Creyendo que el problema era que no querían que se les estropeara la pintura del poste de luz (aunque la cadena de mi bicicleta tiene forro de tela), le informé a la mujer que no había problema, que iba a atar la bicicleta al árbol que estaba a dos metros de allí. «No, tampoco en el árbol —me replicó, para mi estupor—. No está permitido amarrar bicicletas en ningún lugar». Asombrado, la cuestioné de nuevo: «¿Está prohibido amarrar bicicletas en la sexta?». «Sí —me confirmó—, están prohibidas las bicicletas».

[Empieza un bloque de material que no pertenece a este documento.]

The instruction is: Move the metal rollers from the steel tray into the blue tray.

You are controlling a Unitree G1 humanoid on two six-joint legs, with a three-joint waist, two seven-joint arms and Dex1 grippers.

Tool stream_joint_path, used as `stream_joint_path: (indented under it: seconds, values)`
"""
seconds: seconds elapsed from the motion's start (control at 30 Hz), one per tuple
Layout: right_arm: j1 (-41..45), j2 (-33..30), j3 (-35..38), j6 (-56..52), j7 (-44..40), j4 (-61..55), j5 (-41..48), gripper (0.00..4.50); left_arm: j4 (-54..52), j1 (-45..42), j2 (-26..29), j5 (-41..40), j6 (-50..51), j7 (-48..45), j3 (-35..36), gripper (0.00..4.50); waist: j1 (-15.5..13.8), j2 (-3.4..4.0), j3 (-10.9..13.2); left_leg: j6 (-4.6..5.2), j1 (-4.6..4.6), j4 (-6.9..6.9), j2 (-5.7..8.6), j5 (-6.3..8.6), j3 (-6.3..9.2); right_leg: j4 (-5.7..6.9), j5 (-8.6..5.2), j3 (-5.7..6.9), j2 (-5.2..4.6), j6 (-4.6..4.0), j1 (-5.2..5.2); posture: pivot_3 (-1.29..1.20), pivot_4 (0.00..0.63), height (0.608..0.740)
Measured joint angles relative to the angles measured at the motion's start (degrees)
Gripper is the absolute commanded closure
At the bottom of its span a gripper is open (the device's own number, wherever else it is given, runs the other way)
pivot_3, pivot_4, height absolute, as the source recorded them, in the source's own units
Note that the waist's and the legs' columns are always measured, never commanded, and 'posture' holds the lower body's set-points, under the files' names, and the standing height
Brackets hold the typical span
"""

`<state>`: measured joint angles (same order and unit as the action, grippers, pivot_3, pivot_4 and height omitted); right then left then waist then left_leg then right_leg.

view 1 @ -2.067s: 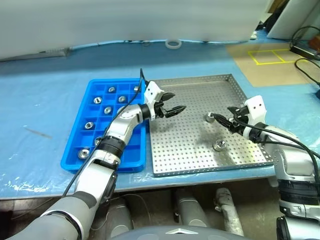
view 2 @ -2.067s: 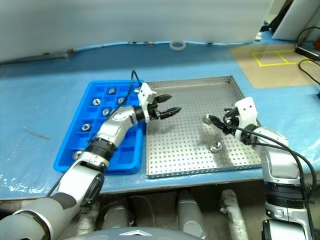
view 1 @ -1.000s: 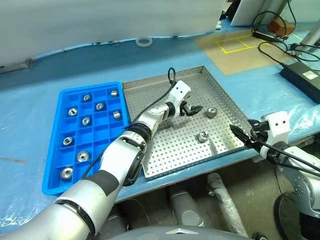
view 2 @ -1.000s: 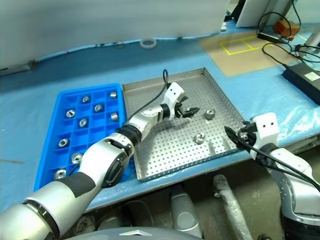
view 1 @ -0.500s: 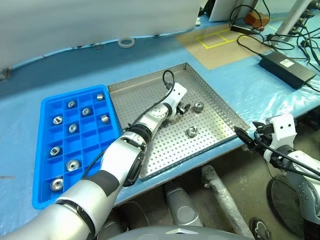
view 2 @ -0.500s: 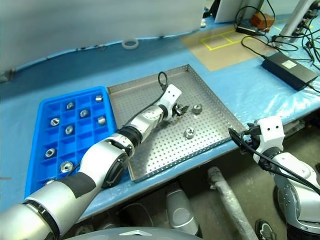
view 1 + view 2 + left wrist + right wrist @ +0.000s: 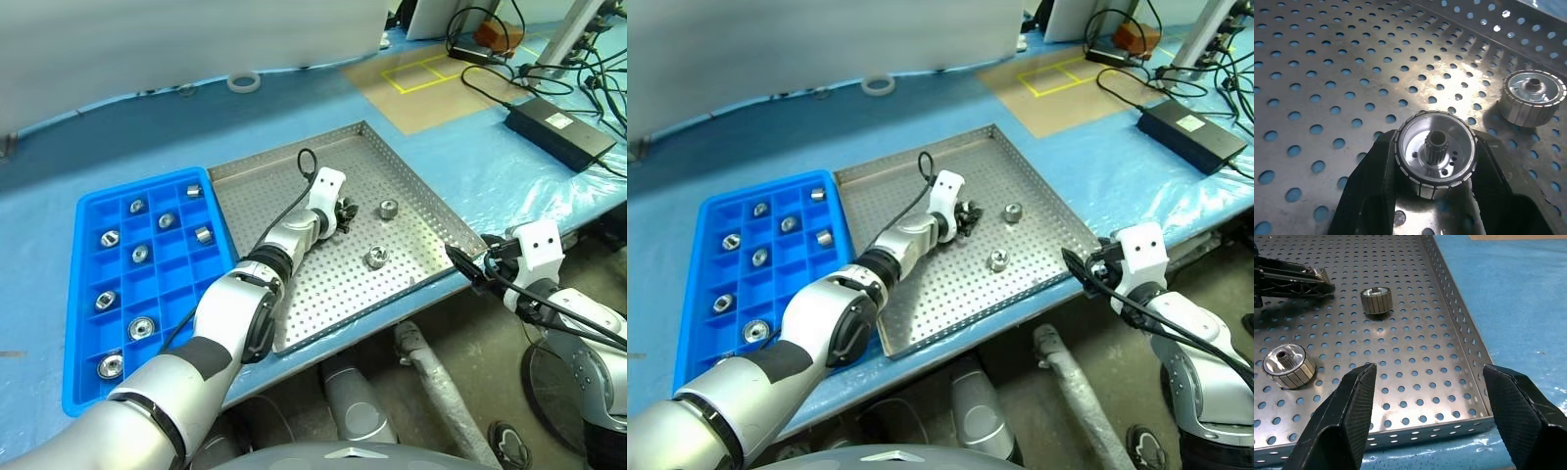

Como dialogar con los empleados de Álvaro Arzú es inútil (ya lo sabe cualquier ciudadano que lo haya intentado) y detrás de la mujer había un vehículo de la comuna con dos agentes dentro, decidí evitar problemas y caminé dos cuadras al único parqueo de bicicletas existente en la zona 1 (en la 11 calle y sexta avenida). Luego volví a bajar a pie las dos cuadras y me pasé una hora remojando mi hígado en mi café, en la barra del Gitane que da a la sexta, meditando sobre la curiosa percepción que Tu Muni tiene de las bicicletas y de su papel en la vida urbana.
En general, no soy fan del alcalde Arzú, pero sé apreciar cuando algo se hace bien. Y algunas iniciativas como el Transmetro o los cada vez mayores segmentos de ciclovías existentes en la ciudad deben ser reconocidas. Y la sexta avenida, con su enorme inversión a fin de convertirla en una vía peatonal (y ciclística, si le creemos a las pequeñas bicicletas blancas talladas en las baldosas de las aceras), iba claramente en ese sentido. Hasta ahora.
Fueron docenas de ciclistas las que vi pasar mientras me tomaba mi café. Docenas de personas que liberan las calles de automotores y llegan a su destino más rápido y, de paso, beneficiando su salud. Pero todas esas bicicletas hay que amarrarlas en algún lugar. Y en los países donde hay cultura ciclista, postes de luz, barandales, semáforos, enrejados y prácticamente cualquier estructura que no se mueva y que permita el paso de la cadena o el candado de bicicleta cumplen esa función. En Ámsterdam, en Quito, en Ciudad de México, en Berlín. En cualquier lugar del mundo, los ciclistas amarran sus bicicletas, que no dañan, no contaminan y brindan un toque encantador al paisaje urbano en cualquier estructura urbana que pueden. Menos acá.
Y me pregunté qué clase de vida urbana es la que pretende promover la comuna. ¿Qué deben hacer con su bicicleta todos esos ciclistas cuando deban, forzosamente, detenerse en algún lugar y bajarse a hacer un mandado, a comer, a visitar a un amigo o un negocio? ¿O solo quieren que las bicicletas se paseen de arriba abajo sin detenerse porque «qué cool se miran los ciclistas», pero que no se aten a ningún lugar porque «qué feas las bicicletas amarradas en la calle»?
Es difícil saber si la normativa proviene directamente del alcalde Arzú, del alcalde auxiliar del centro histórico o de empleados municipales que no saben implementar instrucciones y prohíben todo para quedar bien con sus superiores. Lo cierto es que, si la comuna realmente pretende crear una ciudad menos colapsada por el tráfico, más verde y más habitable, debe por fuerza no solo impulsar «tours ciclísticos» de fin de semana o de una vez al mes, sino también atender detalles para quienes usamos la bicicleta a diario, como instalar más, muchos más parqueos de bicicletas y evitar normas absurdas como prohibir que estas se amarren a postes o árboles. De otro modo, el cacareado centro histórico de la ciudad se va a convertir cada vez más en un mausoleo frío y ficticio, en vez de un lugar vibrante donde sus ciudadanos efectivamente puedan y quieran vivir.